Action item: Select all lines in the records that include "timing".

Stored items from a collection:
##########

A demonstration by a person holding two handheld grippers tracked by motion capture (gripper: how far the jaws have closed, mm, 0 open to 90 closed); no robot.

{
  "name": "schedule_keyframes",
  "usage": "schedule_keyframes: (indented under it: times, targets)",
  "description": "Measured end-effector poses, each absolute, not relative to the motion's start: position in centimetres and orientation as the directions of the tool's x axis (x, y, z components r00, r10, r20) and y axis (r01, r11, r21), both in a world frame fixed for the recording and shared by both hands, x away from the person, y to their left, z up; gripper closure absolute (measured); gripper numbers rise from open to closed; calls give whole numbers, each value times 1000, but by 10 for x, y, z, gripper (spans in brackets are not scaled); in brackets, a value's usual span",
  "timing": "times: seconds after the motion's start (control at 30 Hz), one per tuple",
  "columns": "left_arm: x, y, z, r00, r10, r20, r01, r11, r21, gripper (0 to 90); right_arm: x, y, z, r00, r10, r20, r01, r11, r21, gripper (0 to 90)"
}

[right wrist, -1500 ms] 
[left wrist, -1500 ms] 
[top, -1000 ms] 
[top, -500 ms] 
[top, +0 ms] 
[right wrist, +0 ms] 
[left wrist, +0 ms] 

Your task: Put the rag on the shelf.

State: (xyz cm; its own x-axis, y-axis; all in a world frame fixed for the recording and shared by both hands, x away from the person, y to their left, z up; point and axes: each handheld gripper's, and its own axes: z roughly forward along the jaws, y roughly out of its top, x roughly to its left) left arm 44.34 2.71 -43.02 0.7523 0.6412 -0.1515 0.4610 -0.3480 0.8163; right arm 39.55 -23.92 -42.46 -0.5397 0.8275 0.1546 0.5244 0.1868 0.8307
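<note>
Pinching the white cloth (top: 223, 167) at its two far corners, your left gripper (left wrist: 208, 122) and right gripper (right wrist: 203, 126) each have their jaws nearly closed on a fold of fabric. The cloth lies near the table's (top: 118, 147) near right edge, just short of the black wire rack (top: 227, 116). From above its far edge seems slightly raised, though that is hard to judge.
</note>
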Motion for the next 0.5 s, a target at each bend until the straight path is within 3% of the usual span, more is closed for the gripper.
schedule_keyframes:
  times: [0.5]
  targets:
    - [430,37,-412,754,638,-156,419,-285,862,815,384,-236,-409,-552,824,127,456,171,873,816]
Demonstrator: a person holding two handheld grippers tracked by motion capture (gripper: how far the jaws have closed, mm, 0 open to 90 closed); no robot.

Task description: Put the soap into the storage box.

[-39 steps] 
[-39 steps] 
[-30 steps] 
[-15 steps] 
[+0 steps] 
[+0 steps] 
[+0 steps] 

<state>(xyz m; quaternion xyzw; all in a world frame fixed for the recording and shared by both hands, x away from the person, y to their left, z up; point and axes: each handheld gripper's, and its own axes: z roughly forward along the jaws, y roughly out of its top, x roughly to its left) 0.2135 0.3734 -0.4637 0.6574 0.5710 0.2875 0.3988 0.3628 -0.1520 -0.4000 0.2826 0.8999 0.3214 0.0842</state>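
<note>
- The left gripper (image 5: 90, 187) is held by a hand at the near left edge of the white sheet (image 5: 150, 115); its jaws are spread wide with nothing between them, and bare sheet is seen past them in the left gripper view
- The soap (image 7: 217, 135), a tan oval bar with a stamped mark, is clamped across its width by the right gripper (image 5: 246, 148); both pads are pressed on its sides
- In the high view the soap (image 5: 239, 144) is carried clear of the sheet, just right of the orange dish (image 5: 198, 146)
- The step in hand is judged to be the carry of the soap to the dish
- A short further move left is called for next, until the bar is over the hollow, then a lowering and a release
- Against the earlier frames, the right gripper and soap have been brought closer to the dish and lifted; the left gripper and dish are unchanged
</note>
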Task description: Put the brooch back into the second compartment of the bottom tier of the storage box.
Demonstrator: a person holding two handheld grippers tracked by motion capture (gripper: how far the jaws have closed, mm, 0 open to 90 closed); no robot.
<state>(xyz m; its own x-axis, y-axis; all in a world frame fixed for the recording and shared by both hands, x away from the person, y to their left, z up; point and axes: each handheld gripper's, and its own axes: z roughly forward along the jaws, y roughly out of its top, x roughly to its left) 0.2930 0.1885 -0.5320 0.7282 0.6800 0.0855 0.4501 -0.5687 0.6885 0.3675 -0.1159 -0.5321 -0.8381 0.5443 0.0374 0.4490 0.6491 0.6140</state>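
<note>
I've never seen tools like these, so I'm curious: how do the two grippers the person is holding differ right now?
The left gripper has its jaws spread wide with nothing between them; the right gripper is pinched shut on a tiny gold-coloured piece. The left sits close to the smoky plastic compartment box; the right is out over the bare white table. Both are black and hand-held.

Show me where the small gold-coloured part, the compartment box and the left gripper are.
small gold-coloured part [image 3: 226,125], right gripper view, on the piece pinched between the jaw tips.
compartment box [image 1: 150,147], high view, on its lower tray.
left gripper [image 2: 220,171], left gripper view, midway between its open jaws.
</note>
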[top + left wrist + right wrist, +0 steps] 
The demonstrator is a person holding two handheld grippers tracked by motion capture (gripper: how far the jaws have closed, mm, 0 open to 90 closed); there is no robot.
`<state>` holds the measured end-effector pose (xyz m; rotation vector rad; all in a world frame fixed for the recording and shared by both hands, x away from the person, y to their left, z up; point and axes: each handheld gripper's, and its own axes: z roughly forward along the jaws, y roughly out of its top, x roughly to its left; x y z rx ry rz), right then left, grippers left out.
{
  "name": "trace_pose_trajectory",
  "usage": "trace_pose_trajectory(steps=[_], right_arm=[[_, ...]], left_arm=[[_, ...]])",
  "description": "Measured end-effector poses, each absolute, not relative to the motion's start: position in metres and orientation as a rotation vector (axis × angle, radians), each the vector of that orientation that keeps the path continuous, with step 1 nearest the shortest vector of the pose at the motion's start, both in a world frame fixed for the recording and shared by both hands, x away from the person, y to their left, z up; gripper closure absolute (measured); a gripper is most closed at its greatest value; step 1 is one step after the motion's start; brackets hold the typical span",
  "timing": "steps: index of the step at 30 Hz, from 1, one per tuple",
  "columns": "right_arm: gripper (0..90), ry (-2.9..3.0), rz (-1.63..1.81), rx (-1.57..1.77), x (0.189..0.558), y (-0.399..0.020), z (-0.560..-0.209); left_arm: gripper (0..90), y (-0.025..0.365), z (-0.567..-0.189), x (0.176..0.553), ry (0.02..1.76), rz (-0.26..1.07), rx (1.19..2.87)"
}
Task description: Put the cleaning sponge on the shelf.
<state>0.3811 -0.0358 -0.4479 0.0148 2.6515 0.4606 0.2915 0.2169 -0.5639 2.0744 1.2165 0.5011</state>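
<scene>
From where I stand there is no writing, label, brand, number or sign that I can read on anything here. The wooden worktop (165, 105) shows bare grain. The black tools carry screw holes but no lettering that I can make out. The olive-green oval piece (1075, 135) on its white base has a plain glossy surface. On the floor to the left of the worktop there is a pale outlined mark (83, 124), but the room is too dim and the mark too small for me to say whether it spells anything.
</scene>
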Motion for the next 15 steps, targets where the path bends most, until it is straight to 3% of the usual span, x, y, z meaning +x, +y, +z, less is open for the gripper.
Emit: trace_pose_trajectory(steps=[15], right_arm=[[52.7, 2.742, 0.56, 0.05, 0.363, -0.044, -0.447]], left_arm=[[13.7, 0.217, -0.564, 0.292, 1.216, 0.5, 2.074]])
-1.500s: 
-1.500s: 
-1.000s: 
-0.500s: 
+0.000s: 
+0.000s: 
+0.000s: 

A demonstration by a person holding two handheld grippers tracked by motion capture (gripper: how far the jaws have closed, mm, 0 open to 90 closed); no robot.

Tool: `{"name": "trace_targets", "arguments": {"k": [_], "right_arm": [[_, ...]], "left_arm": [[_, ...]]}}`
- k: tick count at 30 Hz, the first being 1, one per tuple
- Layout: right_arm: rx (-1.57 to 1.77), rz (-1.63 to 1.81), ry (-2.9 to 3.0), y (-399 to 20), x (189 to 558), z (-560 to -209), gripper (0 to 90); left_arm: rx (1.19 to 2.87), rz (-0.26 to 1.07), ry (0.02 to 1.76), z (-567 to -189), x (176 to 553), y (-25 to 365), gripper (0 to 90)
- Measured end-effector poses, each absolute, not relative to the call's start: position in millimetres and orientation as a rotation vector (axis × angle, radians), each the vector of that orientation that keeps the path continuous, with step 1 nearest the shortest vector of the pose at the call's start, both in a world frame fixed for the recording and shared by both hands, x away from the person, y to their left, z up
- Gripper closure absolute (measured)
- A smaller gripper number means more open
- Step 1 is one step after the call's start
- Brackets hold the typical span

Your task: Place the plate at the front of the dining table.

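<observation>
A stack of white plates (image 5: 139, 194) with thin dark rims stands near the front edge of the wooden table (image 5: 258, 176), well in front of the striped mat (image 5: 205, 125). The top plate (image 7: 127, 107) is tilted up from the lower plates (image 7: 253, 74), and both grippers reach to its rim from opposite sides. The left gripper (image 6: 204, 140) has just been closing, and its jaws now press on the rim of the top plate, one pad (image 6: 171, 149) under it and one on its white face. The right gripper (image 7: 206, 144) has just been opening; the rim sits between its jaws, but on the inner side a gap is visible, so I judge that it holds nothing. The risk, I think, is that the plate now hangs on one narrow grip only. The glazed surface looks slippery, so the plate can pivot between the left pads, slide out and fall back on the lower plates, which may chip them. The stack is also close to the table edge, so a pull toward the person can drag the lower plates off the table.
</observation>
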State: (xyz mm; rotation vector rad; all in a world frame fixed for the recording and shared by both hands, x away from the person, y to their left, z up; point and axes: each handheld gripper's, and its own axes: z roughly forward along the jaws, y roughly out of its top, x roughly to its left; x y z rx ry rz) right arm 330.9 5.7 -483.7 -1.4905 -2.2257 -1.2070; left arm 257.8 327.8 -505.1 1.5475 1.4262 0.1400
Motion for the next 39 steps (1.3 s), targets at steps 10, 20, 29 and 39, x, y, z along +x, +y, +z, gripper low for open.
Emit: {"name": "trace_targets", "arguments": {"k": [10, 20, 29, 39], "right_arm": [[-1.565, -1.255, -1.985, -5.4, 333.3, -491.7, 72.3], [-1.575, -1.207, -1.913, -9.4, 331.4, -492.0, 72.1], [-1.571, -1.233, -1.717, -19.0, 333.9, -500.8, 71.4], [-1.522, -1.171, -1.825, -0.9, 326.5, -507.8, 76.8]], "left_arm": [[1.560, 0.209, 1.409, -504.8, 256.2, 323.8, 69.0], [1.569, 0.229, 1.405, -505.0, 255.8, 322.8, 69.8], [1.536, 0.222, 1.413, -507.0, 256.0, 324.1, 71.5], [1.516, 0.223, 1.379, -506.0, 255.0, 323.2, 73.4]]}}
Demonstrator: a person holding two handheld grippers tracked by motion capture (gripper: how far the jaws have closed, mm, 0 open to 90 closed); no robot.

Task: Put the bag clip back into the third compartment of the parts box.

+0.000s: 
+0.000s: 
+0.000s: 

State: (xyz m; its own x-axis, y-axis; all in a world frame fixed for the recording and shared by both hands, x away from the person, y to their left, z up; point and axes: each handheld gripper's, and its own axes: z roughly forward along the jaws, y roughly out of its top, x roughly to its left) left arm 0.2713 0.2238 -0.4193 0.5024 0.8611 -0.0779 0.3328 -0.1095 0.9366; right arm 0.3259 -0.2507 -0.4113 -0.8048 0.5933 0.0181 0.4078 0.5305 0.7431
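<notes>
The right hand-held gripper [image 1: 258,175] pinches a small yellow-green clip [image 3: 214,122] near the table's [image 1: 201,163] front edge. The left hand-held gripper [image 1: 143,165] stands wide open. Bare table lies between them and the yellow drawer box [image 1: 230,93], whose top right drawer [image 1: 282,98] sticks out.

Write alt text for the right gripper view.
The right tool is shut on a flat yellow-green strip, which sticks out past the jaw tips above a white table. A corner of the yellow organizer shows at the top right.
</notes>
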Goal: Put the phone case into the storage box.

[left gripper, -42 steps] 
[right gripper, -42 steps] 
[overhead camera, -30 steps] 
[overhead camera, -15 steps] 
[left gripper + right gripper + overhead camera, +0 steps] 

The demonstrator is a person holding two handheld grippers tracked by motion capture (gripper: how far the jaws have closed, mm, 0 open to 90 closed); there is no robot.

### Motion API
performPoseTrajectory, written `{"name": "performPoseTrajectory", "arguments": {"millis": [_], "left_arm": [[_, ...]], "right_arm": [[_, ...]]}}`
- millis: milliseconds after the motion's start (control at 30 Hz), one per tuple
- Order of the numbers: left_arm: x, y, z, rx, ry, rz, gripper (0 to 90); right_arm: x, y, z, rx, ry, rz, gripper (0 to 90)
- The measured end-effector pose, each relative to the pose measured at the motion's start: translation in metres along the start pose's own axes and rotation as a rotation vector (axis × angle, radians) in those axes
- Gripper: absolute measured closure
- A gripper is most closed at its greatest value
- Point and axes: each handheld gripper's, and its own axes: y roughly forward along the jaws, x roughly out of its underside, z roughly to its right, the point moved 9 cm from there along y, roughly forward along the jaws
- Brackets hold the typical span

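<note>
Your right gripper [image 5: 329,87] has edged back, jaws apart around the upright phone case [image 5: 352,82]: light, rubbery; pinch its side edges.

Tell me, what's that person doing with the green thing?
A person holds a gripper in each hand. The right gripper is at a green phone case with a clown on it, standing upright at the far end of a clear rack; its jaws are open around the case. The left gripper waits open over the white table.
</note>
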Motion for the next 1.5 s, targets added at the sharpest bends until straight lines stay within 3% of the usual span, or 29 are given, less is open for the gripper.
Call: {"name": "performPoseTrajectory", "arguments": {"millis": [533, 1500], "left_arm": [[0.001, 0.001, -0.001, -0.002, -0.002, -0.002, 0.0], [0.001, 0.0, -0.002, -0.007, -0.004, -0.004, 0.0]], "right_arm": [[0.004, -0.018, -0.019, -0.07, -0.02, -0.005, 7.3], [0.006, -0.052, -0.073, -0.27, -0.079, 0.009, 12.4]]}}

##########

Written response:
  "timing": "times: seconds after the motion's start (control at 30 Hz), one per tuple",
  "timing": "steps: index of the step at 30 Hz, from 1, one per tuple",

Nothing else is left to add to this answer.